## EXERCISE REQUIREMENTS
Where a line in the entries below contains the word "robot", it counts; give the total by itself.

## SOURCE DATA
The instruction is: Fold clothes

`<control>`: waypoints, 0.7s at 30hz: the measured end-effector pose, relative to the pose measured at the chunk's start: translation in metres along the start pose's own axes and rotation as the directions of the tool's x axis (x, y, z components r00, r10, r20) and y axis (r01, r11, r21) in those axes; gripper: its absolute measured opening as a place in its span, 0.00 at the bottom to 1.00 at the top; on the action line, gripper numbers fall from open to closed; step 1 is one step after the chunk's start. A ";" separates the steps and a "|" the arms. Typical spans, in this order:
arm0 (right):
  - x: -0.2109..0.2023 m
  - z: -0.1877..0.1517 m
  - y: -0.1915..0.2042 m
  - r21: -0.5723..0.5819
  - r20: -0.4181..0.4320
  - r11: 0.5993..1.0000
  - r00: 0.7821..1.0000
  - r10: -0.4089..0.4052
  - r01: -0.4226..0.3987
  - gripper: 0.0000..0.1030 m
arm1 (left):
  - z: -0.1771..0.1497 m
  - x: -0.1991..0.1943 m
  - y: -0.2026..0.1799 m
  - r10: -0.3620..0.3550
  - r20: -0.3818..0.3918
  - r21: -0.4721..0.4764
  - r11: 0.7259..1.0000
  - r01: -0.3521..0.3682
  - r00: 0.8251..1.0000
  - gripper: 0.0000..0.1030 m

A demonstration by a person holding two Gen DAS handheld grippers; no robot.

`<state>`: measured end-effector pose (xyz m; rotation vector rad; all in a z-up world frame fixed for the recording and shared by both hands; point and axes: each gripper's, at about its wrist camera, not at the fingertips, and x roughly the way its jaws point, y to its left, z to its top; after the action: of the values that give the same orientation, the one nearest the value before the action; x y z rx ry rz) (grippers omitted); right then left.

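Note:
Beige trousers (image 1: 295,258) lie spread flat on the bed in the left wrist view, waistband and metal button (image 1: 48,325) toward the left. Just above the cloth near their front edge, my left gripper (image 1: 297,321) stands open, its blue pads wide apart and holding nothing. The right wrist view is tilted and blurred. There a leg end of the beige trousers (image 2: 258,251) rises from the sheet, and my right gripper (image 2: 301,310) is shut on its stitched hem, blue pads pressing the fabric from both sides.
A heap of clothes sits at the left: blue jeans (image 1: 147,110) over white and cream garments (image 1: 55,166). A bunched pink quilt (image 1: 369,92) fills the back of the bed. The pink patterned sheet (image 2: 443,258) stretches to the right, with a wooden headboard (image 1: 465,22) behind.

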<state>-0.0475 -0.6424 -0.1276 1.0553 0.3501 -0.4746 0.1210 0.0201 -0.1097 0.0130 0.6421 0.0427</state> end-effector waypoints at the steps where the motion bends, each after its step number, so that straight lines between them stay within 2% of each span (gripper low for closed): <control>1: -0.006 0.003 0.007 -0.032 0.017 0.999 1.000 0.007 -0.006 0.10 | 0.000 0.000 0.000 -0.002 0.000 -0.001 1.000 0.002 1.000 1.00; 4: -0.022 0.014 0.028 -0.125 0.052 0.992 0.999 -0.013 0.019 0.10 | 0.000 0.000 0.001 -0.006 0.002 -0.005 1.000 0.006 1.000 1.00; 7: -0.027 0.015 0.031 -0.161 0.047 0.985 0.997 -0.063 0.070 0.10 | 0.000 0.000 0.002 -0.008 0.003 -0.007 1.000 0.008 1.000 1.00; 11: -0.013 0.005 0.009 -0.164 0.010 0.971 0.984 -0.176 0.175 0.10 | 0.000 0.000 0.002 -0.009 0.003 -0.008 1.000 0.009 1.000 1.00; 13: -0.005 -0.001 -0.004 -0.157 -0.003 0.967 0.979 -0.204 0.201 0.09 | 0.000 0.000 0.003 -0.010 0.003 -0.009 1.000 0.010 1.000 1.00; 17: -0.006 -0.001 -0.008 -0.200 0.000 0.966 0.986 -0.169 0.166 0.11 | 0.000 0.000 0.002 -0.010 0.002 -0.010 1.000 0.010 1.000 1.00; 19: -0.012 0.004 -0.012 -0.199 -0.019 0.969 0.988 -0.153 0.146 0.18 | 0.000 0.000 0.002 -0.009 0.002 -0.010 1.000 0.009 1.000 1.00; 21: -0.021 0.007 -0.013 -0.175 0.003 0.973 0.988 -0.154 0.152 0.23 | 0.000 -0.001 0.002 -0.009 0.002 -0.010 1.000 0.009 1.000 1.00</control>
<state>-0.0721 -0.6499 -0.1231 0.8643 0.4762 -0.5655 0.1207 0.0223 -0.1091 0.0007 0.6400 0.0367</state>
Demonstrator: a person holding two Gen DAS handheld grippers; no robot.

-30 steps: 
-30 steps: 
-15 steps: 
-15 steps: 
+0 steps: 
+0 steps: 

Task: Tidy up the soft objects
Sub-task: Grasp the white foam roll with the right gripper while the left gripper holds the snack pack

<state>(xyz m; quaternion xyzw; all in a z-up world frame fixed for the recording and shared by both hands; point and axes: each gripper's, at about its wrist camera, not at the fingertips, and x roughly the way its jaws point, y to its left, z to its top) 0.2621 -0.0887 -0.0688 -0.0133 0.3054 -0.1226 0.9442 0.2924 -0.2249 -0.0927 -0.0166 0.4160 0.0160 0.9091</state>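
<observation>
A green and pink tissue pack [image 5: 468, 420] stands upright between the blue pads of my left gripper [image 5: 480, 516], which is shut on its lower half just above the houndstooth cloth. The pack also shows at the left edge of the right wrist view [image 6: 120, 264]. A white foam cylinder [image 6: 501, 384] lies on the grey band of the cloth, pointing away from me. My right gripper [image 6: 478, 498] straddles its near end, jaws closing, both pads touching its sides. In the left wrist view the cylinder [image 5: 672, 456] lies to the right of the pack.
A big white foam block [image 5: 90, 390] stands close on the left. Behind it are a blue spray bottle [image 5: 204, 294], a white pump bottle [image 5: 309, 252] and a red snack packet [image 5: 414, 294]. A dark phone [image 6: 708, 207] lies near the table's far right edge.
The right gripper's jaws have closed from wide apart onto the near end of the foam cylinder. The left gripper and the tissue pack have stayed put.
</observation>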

## RESPONSE BELOW
2